■ **Directions for this task**:
Only the lines holding "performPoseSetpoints" are wanted; find them in the listing and return each one.

■ **Source material**:
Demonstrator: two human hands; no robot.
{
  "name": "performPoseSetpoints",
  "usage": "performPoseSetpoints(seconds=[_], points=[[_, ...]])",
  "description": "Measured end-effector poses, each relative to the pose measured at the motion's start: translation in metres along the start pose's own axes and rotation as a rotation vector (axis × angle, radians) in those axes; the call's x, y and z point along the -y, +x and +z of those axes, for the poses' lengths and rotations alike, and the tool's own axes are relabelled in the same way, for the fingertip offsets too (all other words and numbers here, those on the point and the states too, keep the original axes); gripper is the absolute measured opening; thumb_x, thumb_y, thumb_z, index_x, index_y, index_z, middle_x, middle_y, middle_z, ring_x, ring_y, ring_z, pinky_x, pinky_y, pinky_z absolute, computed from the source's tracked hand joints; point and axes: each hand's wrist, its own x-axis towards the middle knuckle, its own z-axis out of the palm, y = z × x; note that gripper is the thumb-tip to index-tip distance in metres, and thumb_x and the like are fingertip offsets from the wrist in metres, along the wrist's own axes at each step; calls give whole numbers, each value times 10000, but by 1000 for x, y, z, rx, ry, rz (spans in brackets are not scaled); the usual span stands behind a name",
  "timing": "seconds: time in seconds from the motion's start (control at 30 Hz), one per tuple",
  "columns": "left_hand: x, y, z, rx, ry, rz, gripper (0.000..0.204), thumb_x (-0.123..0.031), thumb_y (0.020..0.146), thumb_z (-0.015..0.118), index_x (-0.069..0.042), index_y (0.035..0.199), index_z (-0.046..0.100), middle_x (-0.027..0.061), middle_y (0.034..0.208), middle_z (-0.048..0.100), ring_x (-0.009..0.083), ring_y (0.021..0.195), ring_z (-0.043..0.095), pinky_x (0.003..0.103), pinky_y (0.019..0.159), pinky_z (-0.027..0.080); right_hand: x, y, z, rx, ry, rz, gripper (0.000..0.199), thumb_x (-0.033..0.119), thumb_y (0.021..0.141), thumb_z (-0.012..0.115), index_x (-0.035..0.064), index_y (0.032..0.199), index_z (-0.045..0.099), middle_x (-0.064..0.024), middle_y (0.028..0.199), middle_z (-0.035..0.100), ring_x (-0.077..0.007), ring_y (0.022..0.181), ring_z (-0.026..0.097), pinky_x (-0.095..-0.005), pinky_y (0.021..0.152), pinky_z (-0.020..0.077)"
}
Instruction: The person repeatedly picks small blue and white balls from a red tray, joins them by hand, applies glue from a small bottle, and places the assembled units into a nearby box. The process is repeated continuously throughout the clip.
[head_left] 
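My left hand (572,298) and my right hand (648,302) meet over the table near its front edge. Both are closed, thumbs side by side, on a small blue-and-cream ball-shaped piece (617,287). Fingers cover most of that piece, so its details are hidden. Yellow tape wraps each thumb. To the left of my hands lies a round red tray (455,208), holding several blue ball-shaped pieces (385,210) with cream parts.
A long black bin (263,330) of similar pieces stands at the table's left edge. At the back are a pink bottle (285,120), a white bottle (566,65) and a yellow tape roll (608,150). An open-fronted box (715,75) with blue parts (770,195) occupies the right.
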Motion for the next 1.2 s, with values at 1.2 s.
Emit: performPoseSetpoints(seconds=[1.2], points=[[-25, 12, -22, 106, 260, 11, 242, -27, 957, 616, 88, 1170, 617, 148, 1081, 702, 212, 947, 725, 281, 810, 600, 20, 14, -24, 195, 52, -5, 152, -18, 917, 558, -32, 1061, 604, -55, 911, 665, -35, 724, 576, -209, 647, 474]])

■ **Answer for this exercise**:
  "name": "performPoseSetpoints",
  "usage": "performPoseSetpoints(seconds=[_], points=[[_, ...]])",
Emit: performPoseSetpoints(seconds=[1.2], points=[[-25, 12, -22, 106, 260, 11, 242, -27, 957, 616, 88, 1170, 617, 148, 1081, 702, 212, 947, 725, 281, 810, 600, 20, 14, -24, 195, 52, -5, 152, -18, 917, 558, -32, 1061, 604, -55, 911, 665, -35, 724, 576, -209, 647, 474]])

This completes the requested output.